RSF demande à Didier Ratsiraka et à Marc Ravalomanana de garantir la sécurité des journalistes présents sur l'île. L'organisation fait le bilan des principales atteintes à la liberté de la presse depuis la proclamation de l'état d'urgence, en février dernier.
Reporters sans frontières (RSF) demande aux deux protagonistes de la crise actuelle – Didier Ratsiraka et Marc Ravalomanana – de tout mettre en œuvre afin que les journalistes puissent exercer leur profession en toute liberté et en toute sécurité dans le pays. RSF exhorte notamment les deux responsables politiques à appeler leurs militants et sympathisants au calme et au respect de la liberté d'expression. "Le pluralisme de l'information est primordial dans une période aussi turbulente et les deux leaders doivent faire en sorte que toutes les voix puissent s'exprimer sans crainte dans le pays", a déclaré Robert Ménard, le secrétaire général de l'organisation. Depuis la proclamation de l'état de nécessité nationale, le 22 février 2002, une dizaine de radios ont été saccagées ou incendiées et plusieurs journalistes ont été menacés ou agressés. L'annonce récente par une radio privée de la suspension de ses programmes d'informations montre que les menaces et les pressions perdurent encore aujourd'hui.
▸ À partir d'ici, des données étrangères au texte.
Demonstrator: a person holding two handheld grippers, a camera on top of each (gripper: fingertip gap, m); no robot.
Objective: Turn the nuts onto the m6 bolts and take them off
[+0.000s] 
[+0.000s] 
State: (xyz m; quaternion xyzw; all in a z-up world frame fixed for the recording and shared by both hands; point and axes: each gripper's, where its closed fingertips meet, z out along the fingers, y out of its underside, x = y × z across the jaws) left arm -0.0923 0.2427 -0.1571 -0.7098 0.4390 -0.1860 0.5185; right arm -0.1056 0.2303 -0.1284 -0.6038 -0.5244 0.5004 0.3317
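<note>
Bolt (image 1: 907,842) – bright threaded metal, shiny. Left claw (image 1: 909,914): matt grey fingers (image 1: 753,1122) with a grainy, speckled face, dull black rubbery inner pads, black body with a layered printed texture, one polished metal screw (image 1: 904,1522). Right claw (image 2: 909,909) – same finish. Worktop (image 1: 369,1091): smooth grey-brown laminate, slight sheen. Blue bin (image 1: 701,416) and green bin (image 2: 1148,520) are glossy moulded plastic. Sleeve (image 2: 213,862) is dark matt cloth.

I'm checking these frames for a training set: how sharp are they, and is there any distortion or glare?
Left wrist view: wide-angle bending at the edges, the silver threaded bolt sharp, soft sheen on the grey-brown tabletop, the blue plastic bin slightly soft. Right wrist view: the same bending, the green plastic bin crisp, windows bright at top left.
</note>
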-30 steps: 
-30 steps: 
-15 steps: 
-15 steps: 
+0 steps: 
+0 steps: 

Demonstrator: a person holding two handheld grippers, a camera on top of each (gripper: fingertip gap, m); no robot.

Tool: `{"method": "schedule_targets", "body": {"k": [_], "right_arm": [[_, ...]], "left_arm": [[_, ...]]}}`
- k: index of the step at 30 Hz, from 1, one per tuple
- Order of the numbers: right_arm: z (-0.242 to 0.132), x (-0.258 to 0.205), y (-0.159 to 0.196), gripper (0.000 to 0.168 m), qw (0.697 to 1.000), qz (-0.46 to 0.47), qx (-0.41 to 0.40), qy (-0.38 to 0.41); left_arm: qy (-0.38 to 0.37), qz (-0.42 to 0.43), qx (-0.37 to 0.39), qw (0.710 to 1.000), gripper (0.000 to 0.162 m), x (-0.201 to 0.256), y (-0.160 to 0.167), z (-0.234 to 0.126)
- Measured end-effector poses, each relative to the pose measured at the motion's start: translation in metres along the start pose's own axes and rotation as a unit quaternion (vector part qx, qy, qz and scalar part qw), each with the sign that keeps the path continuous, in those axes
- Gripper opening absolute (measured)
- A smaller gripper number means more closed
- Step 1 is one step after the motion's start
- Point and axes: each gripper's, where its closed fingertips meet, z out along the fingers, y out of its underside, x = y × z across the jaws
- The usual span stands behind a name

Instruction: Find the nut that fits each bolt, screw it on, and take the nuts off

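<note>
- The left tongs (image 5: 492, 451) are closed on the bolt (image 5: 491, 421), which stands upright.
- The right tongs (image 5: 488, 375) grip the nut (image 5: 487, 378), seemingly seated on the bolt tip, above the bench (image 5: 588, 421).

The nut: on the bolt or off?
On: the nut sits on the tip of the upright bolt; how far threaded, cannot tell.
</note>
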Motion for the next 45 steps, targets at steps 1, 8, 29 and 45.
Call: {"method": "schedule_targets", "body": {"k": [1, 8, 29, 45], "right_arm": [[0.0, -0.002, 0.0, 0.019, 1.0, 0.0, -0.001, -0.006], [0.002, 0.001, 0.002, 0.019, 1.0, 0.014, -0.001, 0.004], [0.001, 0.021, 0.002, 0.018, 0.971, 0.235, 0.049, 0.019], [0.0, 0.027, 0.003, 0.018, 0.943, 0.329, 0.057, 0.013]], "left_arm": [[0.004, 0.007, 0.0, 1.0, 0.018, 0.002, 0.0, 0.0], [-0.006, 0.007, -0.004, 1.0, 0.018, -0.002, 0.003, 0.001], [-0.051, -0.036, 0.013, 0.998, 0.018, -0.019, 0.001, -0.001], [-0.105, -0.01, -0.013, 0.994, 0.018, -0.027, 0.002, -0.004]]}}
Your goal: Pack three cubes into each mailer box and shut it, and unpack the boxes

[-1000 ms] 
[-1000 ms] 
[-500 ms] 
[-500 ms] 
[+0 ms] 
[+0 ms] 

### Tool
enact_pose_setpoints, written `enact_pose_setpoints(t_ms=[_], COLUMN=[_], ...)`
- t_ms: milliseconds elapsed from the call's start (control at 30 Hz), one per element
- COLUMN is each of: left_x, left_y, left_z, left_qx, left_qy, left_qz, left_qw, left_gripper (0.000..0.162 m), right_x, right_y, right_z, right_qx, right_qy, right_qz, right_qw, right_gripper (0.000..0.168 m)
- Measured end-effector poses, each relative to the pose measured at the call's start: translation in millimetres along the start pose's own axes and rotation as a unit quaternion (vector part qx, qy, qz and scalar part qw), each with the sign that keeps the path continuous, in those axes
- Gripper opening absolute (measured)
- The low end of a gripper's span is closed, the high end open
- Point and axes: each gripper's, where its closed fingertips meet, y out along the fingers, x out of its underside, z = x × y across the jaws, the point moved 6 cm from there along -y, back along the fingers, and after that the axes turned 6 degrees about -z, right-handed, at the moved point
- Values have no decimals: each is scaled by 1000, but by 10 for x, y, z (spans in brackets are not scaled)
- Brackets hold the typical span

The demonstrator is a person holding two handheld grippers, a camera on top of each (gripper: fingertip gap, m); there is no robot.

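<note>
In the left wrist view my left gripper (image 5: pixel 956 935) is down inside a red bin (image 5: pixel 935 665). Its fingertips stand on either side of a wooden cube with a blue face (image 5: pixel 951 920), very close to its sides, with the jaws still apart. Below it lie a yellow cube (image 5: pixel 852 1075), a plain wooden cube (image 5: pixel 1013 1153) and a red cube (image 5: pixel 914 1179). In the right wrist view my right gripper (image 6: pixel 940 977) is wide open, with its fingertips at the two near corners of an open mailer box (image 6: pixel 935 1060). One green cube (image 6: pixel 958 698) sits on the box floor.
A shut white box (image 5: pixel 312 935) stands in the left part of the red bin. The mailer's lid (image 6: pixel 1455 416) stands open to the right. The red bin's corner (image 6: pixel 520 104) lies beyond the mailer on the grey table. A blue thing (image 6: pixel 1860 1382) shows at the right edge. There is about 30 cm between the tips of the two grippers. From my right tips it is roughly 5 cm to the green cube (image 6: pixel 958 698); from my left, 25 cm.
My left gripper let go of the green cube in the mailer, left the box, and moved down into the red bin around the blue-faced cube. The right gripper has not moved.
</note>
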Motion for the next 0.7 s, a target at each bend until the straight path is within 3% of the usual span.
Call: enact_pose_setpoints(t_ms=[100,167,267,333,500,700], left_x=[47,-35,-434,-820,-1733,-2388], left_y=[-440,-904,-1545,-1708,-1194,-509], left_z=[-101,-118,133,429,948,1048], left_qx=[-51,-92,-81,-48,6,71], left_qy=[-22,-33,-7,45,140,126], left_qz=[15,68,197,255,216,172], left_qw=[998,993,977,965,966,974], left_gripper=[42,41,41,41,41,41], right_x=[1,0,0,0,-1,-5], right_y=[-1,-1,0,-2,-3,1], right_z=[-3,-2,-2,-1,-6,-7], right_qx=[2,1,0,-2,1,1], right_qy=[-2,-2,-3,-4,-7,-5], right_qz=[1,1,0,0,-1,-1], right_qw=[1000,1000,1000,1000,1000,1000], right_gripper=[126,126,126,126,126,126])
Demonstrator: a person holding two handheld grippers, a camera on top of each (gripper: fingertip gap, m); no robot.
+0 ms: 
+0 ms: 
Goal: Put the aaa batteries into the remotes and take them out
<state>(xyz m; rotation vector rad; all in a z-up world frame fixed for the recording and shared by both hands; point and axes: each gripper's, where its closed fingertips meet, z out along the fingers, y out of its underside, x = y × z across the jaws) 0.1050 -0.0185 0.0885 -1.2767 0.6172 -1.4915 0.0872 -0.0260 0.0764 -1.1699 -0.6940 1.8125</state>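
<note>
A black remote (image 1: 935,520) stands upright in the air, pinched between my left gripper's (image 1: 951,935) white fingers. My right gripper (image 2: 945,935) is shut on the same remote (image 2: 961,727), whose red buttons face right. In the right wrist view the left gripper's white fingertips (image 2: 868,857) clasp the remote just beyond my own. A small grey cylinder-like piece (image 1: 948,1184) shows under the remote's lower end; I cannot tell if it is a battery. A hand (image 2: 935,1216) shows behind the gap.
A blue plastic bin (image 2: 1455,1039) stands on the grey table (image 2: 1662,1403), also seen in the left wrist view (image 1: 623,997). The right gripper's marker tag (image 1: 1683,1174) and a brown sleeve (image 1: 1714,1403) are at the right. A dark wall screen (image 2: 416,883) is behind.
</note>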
RSF rappelle également que les médias d'Etat doivent être au service du public et non d'une personne ou d'un parti. Les journalistes de la presse publique doivent être libres de réaliser les reportages qu'ils souhaitent et de couvrir les activités des deux camps.
L'organisation appelle enfin les journalistes présents sur l'île à faire preuve d'une grande rigueur dans la collecte et la vérification des informations. Un quotidien local affirmait en mars que "les radios de chaque camp font de la désinformation et poussent à la haine". Les périodes de crise sont propices à la propagation des rumeurs et les journalistes doivent respecter scrupuleusement l'éthique et la déontologie professionnelles.
Rappel des principaux faits :
Selon les informations recueillies par RSF, la station privée Radio-Télévision Analamanga (RTA), a annoncé, le 8 avril 2002, qu'elle supprimait son flash d'information suite à des "menaces téléphoniques" et des "menaces contre les journalistes". Selon un communiqué, la radio avait pris la liberté "d'informer tout court et non d'informer pour ou contre une personne, ni une entité ou un parti".
Par ailleurs, le 16 mars, des soldats ont saccagé les locaux de Radio Soleil, propriété d'un député pro-Ravalomanana. Deux jours plus tard, les mêmes militaires sont revenus dans les bureaux de la station pour détruire le matériel restant.
Le 27 février, Radio Tsiokavao a été incendiée par des sympathisants de Marc Ravalomanana. Les locaux de la station ont été totalement détruits par les flammes. Radio Tsiokavao soutient Didier Ratsiraka. "Nous avons fait cela pour répondre à l'incendie de la radio MBS", a déclaré un des auteurs de l'incendie à l'Agence France-Presse.
Dans la nuit du 23 février, une dizaine d'hommes encagoulés ont attaqué les locaux de la radio de Marc Ravalomanana Madagascar Broadcasting Service (MBS), à Fianarantsoa (300 km au sud d'Antananarivo). Les bureaux ont été incendiés et trois gardiens de nuit ont été grièvement blessés. "Depuis trois jours, nous sommes cloîtrés dans les locaux de la station, car nous craignons pour notre sécurité", avait alors déclaré le rédacteur en chef à un quotidien malgache.
Le 20 février, des lycéens en grève ont saccagé, à jets de pierres, les locaux de la station Amoron'i Mania Radio-Television (Art) à Ambositra les Roses (au sud d'Antsirabe). Les élèves protestaient contre la couverture trop partisane de la station, propriété du Premier ministre de Didier Ratsiraka.
Enfin, le 2 février, le lieutenant-colonel Coutiti, conseiller technique du ministre de l'Information, a confisqué le matériel de la radio privée FM 91, à Nosy Be (île dans le nord du pays), et fermé la station. FM 91 est la propriété d'un conseiller provincial supporter de Marc Ravalomanana.